Doner kebab! O doner kebab!
Often, when I recline beside you,
how I wonder what’s inside you.
Cloven hooves and mad-cow beef,
bits of a bouncer’s blown-out brain,
a suicide-bomber’s fingers and teeth,
an aborted foetus from the high-school lane,
flab from a stockbroker named Justin,
glowing mud from Solway Firth,
scraps from a vivisectionist’s dustbin,
Margaret Thatcher’s afterbirth.
A long-dead poet’s gravestone-lichen,
some hybrid of cauliflower and swede,
rejects from a privatised railway’s kitchen,
the squashed-up snouts of a mongrel breed,
a nerve agent brewed up in Magnitogorsk
or Salisbury, a homeless veteran’s left eye,
the remains of a man who threw ham at a mosque
and was left in an English prison to die.

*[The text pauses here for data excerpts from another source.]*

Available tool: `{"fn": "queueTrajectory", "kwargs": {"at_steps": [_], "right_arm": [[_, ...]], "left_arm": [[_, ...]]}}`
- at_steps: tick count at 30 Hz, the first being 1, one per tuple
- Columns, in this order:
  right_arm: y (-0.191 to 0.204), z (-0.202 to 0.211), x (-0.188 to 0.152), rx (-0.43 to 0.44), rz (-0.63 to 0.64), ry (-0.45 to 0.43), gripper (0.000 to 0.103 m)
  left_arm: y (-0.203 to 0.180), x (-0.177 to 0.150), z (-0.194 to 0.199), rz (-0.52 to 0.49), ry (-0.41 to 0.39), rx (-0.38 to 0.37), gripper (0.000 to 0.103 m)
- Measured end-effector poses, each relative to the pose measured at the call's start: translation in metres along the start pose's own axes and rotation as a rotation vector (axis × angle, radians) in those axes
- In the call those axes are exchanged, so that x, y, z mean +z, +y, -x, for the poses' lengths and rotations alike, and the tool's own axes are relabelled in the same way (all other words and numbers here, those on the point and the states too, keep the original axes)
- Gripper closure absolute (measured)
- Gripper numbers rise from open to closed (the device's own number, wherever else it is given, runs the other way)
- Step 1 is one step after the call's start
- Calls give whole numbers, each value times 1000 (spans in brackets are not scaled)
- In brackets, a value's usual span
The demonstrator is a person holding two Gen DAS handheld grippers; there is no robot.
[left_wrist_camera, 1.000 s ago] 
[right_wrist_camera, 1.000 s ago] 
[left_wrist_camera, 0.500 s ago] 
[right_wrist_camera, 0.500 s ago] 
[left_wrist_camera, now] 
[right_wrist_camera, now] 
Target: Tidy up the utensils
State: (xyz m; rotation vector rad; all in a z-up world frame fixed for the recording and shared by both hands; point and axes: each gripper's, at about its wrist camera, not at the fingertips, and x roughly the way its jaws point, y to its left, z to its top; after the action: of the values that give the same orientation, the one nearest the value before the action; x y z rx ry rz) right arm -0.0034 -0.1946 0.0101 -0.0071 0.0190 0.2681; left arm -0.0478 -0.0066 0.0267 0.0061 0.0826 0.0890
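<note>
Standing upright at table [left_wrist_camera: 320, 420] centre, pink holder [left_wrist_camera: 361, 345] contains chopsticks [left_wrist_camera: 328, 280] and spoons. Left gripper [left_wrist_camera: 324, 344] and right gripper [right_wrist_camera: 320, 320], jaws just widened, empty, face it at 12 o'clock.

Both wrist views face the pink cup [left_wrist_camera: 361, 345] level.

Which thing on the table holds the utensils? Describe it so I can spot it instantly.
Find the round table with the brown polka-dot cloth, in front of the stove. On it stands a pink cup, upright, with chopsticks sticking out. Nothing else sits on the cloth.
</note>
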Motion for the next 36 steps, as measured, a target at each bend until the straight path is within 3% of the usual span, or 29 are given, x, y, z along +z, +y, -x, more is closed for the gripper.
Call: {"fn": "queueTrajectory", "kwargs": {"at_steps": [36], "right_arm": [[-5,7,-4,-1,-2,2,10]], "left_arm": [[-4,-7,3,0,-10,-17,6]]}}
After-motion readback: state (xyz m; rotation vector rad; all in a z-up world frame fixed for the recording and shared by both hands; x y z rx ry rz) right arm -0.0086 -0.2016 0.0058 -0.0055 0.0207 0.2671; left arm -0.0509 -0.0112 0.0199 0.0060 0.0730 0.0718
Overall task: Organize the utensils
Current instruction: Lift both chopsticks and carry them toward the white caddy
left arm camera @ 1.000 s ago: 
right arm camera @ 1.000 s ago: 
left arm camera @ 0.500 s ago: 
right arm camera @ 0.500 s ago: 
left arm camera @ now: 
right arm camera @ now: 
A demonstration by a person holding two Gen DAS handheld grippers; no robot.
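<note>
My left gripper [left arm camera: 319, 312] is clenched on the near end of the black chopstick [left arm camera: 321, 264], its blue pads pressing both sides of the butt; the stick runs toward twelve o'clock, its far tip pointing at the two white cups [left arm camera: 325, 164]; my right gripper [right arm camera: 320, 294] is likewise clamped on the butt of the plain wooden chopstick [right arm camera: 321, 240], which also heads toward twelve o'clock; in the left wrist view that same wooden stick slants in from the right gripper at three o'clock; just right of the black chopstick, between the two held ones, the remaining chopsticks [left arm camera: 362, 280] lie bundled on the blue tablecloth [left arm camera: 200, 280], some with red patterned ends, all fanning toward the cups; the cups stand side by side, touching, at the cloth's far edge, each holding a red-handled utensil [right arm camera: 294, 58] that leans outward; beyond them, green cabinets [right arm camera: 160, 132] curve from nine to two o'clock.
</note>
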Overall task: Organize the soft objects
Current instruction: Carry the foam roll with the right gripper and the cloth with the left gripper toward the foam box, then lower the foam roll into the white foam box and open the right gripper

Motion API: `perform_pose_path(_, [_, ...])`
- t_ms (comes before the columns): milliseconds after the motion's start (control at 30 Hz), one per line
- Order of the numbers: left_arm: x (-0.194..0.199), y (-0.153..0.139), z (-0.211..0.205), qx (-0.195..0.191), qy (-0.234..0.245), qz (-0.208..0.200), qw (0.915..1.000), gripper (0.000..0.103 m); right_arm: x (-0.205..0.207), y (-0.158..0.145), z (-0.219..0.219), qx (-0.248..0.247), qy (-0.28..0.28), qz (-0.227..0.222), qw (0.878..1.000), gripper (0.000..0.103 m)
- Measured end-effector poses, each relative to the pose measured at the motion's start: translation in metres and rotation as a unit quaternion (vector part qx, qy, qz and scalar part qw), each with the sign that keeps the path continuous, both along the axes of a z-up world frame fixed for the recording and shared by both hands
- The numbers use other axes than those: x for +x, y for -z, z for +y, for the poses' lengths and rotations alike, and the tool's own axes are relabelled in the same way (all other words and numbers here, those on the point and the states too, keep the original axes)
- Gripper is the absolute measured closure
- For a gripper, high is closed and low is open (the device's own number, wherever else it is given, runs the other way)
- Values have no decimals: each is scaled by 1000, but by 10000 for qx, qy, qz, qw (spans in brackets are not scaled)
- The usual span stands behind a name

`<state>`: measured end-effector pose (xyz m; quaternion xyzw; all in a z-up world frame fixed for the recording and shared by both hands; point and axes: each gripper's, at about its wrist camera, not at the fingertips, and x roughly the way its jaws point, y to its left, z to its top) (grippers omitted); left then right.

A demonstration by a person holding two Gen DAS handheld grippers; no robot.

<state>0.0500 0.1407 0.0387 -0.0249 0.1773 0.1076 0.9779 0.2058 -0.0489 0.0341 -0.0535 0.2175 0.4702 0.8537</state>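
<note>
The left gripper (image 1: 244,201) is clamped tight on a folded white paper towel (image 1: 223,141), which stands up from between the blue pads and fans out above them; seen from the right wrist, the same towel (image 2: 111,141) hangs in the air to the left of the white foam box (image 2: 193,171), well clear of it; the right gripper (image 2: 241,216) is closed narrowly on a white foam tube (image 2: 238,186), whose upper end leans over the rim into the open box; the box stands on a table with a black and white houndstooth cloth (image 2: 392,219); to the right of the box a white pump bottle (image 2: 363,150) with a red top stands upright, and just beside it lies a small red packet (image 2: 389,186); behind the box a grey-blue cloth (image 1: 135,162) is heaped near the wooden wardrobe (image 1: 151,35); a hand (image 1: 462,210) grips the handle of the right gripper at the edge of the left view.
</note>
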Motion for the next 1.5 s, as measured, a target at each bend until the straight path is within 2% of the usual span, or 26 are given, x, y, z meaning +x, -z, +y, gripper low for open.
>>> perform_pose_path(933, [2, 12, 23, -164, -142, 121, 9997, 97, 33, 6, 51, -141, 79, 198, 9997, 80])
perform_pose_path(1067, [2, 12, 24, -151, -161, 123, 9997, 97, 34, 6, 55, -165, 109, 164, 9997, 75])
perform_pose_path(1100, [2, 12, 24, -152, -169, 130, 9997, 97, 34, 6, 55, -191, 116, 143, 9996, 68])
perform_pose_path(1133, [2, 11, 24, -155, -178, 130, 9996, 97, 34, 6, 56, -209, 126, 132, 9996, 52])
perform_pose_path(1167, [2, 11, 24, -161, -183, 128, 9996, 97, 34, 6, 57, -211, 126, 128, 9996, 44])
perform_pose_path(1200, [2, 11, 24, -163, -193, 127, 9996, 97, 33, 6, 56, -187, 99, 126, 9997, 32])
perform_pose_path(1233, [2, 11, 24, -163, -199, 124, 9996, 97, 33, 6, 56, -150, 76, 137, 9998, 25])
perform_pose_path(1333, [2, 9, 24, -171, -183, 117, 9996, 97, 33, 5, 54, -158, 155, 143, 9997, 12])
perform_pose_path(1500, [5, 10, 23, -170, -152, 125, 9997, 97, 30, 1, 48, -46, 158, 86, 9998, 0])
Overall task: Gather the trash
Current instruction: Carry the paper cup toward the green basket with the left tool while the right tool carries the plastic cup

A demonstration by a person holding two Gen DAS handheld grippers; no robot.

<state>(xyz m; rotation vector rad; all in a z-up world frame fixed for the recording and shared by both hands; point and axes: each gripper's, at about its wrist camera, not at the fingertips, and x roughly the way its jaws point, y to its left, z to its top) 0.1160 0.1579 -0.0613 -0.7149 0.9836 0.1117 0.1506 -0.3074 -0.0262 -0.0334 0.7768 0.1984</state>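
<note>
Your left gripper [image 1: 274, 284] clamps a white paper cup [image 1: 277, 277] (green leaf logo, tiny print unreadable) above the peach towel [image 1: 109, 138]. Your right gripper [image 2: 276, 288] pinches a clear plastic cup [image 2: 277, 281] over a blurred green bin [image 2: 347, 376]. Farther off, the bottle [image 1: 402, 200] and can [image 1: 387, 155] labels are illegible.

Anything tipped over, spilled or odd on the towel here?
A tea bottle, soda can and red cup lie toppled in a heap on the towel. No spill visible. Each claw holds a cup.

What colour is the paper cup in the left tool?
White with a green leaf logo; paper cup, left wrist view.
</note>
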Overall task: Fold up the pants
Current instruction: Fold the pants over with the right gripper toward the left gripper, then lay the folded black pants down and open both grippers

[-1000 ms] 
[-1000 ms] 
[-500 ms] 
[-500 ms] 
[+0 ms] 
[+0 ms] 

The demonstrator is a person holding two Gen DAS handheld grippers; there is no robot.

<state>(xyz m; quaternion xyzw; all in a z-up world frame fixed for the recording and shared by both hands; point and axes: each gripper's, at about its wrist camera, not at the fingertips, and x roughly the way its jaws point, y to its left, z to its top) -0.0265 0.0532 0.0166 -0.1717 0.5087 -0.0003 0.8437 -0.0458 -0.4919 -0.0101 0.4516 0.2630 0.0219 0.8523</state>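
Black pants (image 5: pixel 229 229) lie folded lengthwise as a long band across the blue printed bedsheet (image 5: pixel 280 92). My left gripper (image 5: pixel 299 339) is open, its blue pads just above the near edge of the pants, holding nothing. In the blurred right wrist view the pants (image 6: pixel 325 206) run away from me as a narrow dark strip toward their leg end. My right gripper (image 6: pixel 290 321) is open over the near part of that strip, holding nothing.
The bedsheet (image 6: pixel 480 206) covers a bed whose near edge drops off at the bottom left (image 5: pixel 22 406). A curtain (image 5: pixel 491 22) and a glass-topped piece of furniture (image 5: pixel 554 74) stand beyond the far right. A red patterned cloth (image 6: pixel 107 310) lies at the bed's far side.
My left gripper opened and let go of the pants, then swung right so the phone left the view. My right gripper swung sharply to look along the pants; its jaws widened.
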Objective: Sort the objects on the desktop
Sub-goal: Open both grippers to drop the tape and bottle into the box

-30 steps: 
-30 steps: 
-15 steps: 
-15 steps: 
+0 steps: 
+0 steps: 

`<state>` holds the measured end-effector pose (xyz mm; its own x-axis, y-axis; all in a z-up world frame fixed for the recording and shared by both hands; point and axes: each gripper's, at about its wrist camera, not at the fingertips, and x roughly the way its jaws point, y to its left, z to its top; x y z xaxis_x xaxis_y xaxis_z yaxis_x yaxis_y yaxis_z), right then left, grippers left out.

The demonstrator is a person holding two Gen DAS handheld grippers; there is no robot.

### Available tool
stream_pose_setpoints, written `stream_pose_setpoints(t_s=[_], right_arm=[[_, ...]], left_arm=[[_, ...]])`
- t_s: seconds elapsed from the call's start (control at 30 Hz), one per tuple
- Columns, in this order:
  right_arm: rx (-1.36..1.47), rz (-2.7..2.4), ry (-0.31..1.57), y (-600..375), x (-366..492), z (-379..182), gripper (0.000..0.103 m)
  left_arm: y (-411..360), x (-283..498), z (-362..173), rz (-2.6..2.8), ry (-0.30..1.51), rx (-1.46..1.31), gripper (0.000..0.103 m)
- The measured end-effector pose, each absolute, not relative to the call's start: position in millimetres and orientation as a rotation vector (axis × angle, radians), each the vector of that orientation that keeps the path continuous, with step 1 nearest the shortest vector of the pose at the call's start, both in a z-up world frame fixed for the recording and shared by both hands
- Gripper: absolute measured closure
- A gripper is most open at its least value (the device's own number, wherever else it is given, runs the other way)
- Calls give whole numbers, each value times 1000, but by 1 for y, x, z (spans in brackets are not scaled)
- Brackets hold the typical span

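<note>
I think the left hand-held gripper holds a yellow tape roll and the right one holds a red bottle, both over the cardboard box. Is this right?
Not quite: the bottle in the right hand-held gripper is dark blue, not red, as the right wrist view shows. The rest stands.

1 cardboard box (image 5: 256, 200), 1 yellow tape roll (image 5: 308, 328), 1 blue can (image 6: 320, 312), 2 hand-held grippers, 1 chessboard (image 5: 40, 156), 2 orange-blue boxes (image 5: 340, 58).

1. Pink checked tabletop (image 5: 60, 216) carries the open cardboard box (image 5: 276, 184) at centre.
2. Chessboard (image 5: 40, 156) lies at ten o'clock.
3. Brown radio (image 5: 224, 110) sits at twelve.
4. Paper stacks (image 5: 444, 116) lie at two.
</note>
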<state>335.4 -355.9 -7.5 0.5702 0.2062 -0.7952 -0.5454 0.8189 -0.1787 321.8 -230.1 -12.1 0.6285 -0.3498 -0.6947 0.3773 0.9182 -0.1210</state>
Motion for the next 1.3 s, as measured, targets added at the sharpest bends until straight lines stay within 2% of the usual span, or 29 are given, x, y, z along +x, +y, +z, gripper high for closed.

Some well-cooked flesh from Grenfell Tower,
the tender-whipped flank of a ninth-placed horse,
offal scraped off of a track at rush hour,
fox-meat prised from a beagle’s jaws,
the cancerous bile of a liberal who lost
a vote, so “democracy can go hang”,
bits of an underage girl who’d been tossed
around by a local grooming gang.
Doner kebab! O doner kebab!
Often, when I recline beside you,
how I wonder what’s inside you.
“Chilli sauce?”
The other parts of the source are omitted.